We thank the referee for the constructive feedback, which highlights opportunities to strengthen the clarity of our claims and the robustness of our evaluations. We address each major comment below and will revise the manuscript to incorporate the requested details and analyses.

read point-by-point responses
  1. Referee: [Abstract] Abstract and experimental claims: the reported 'near-lossless accuracy' and 1.87X throughput are presented without quantitative details on the exact accuracy metric (e.g., validation perplexity delta, downstream task scores), baseline configurations, or statistical measures such as standard deviation across runs, which are load-bearing for validating the stability assertion.

    Authors: We agree that the abstract would benefit from more precise quantitative details. In the revised manuscript, we will update the abstract to explicitly state the accuracy metrics employed (validation perplexity and downstream task scores), the baseline configurations (standard 3D-parallel training without compression), the observed perplexity deltas, and standard deviations across repeated runs. These details are already reported in the experiments section and will be summarized concisely in the abstract. revision: yes

  2. Referee: [Method] Description of Dual-Scale Quantization and data-driven reshaping: the manuscript states these ensure numerical stability and high-fidelity FP8 quantization but provides no ablation isolating their individual contributions or analysis of error accumulation over full training trajectories on diverse tensor distributions, undermining the robustness claim for long runs.

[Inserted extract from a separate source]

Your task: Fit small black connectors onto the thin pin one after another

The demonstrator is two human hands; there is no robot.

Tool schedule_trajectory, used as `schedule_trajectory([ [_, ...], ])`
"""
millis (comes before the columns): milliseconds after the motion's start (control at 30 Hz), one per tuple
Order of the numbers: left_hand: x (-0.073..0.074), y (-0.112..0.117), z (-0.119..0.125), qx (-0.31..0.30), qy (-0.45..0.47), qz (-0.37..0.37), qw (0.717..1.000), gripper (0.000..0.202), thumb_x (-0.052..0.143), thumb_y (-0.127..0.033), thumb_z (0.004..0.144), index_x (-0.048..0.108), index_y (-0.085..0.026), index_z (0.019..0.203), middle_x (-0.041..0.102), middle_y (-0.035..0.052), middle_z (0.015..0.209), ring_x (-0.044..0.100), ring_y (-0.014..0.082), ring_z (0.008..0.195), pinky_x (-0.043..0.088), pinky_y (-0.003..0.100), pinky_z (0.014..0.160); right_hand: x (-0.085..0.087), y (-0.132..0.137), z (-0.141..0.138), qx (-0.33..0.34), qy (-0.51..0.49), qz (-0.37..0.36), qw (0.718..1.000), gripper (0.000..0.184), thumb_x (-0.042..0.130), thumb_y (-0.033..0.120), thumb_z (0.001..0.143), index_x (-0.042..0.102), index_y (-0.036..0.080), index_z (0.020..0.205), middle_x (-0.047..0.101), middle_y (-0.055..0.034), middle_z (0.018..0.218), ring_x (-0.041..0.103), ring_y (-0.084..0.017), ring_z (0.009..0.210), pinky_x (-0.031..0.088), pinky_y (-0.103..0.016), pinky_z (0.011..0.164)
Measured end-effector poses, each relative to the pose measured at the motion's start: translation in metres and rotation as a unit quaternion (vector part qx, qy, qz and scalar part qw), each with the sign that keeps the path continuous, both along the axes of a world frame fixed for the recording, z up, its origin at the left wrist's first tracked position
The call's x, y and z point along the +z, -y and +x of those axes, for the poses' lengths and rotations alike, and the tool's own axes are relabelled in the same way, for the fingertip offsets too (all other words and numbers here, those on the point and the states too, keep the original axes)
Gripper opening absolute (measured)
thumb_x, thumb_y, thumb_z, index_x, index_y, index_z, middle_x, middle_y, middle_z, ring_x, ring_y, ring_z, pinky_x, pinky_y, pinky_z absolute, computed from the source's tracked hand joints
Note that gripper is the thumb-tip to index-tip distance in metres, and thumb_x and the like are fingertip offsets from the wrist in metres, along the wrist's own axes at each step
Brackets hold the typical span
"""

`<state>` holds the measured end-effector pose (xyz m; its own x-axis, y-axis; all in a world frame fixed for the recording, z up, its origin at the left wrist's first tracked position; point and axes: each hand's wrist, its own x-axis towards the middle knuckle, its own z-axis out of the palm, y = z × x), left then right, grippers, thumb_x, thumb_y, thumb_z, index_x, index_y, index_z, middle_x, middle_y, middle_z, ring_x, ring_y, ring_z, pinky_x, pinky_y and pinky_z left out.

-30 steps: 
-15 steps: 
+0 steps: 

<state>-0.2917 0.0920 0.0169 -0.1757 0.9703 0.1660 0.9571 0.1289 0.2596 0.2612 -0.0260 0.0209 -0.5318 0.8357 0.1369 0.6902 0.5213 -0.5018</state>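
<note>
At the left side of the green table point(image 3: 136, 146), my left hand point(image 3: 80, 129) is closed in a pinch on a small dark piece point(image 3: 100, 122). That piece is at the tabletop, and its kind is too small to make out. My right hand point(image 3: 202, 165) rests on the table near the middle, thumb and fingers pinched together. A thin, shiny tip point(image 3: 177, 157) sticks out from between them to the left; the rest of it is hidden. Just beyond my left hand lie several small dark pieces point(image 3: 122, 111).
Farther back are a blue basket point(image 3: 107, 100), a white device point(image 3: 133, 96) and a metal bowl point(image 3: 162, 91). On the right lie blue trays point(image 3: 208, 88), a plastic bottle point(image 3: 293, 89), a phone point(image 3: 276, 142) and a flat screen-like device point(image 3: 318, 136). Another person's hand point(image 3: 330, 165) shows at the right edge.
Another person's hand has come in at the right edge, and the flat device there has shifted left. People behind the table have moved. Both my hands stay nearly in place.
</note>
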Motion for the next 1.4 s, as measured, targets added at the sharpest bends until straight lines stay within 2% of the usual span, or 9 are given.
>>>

    Authors: We will add a new ablation subsection to the method and experiments sections that isolates the contributions of the data-driven reshaping strategy, Adaptive Scale-Hadamard Transform, and Dual-Scale Quantization. This will include quantitative comparisons of quantization error and end-to-end accuracy with and without each component. We will also include analysis of error accumulation by tracking per-step quantization error and its effect on gradient norms over full training trajectories for the diverse tensor distributions encountered in the GPT and Qwen models. revision: yes

  3. Referee: [Experiments] Integration and end-to-end results: while throughput improvements are claimed when combined with data and pipeline parallelism, there is no explicit verification (e.g., loss curves or gradient statistics) that the compression does not introduce convergence issues across the full range of tensor shapes and training steps encountered in the GPT/Qwen experiments.

    Authors: We will expand the experiments section to include explicit loss curves and gradient norm statistics for the integrated 3D-parallel (tensor + data + pipeline) training runs with TACO. These plots will cover the full range of tensor shapes and training steps from the GPT and Qwen experiments, directly comparing convergence behavior against the uncompressed baseline to confirm the absence of degradation. revision: yes

Circularity Check

0 steps flagged

No significant circularity in empirical engineering contribution

full rationale

The manuscript presents TACO as a practical FP8 compression framework for tensor-parallel training, relying on data-driven reshaping, Adaptive Scale-Hadamard Transform, Dual-Scale Quantization, and fused kernels. All load-bearing claims are supported by concrete throughput and accuracy measurements on GPT and Qwen models rather than any closed-form derivation or prediction. No equations, fitted parameters, or self-citation chains reduce reported results to quantities defined within the paper itself; the work is therefore self-contained against external benchmarks.

Axiom & Free-Parameter Ledger

0 free parameters · 0 axioms · 0 invented entities

Abstract-only review; no explicit mathematical axioms, free parameters, or invented entities are stated. The data-driven reshaping and adaptive scales are mentioned but not quantified.